Przy Sylwii darów niebieskich potędze
Julia się czarną wydaje murzynką.
Ze Julia żyje, zapomnę, pamiętny,
Ze moja dla niej miłość już umarła,
A wroga tylko widzę w Walentynie,
Za słodszym goniąc w Sylwii przyjacielu.
Samemu sobie wiernym być nie mogę,
Jeśli nie będę zdrajcą Walentyna.
Dziś ma plecioną dostać się drabiną
Do Sylwii, mego anioła, komnaty;
Na pomocnika wziął swego rywala.
Śpieszę bez zwłoki ojca uwiadomić
O zamierzonej kochanków ucieczce.
On, rozgniewany, wygna Walentyna,
Bo Turyo jego wybranym jest zięciem,
Ale ja zręczną zdołam później sztuką
Tępego Turya pokrzyżować plany.
Teraz, miłości, dodaj mi twych skrzydeł
Do wykonania natchnionych mi sideł! (Wychodzi).


SCENA VII.
Werona. — Pokój w domu Julii.
(Wchodzą; Julia i Lucetta).

Julia.  Dobra Lucetto, przyjdź mi radą w pomoc!

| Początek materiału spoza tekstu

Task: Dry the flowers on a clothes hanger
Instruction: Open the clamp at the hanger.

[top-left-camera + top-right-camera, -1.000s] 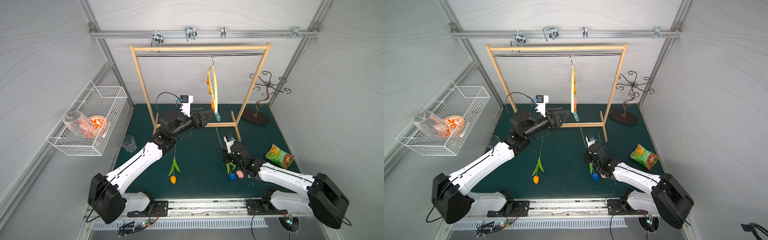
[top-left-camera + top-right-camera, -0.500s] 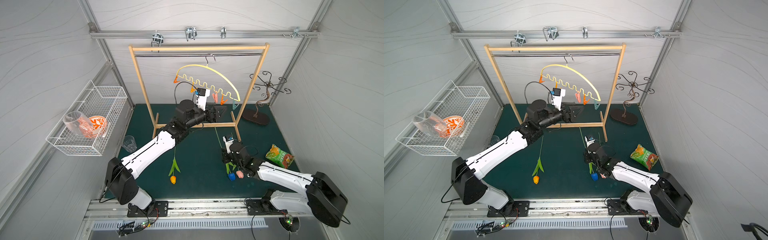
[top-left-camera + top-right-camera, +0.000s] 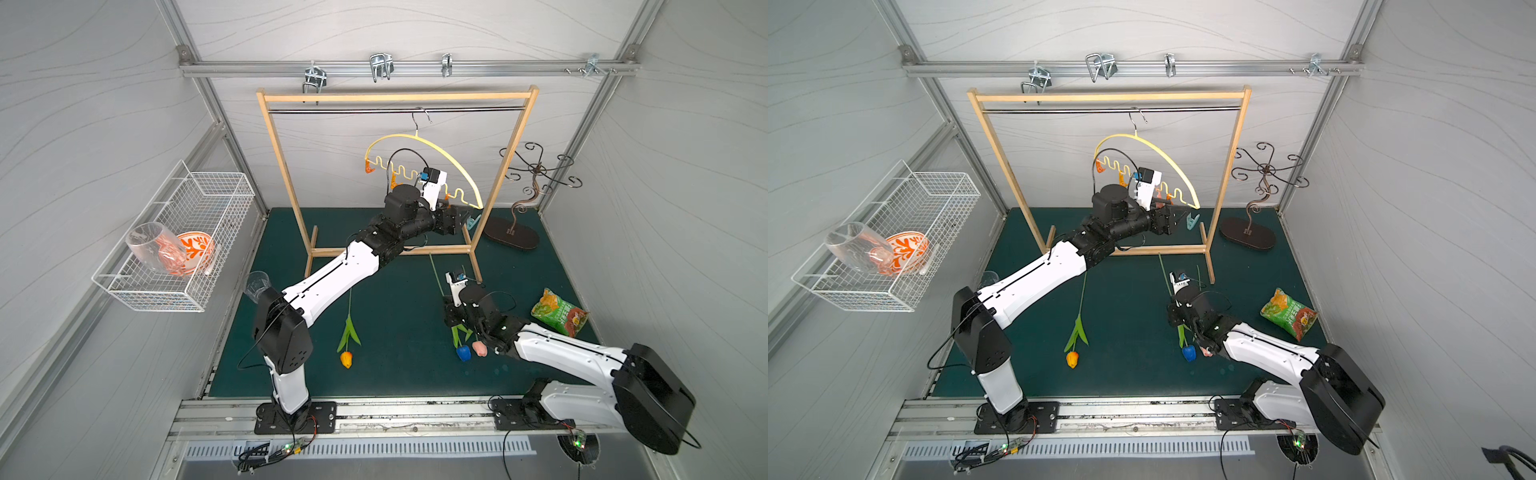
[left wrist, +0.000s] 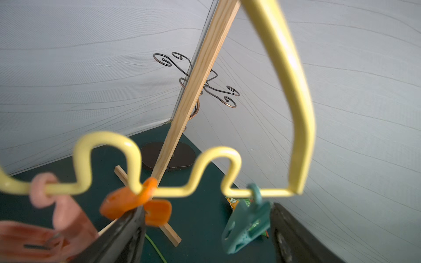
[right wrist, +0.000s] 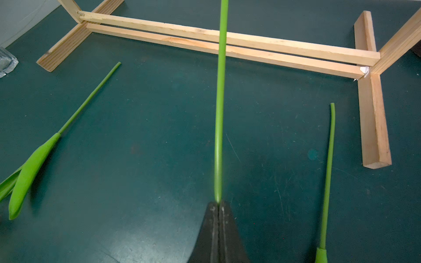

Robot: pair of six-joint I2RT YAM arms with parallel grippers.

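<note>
The pale yellow arched hanger (image 4: 296, 91) hangs tilted by its metal hook from the dark rail of the light wooden rack frame (image 3: 395, 97). The left gripper (image 4: 206, 211) is raised to the hanger's wavy lower bar, jaws apart, one finger under the small orange clothespin (image 4: 136, 200), the other just beside the teal clothespin (image 4: 246, 223). Low over the dark green mat (image 3: 395, 374), the right gripper (image 5: 218, 205) is clamped tight on a thin green tulip stem (image 5: 219, 113). The blue tulip head (image 3: 463, 353) and pale pink tulip head (image 3: 478, 349) lie on the mat near its wrist; the orange-yellow tulip (image 3: 346, 358) lies well apart from them
</note>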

Na twoją dla mnie miłość cię zaklinam,
Ciebie co jesteś żyjącą tablicą,
Na której moje zapisuję myśli,
Naucz mnie, wskaż mi dobry jaki sposób,
Abym bez krzywdy mojego honoru
Mogła drogiego ujrzeć Proteusza.
Lucetta.  Ach, pani, ciężka, mozolna to podróż!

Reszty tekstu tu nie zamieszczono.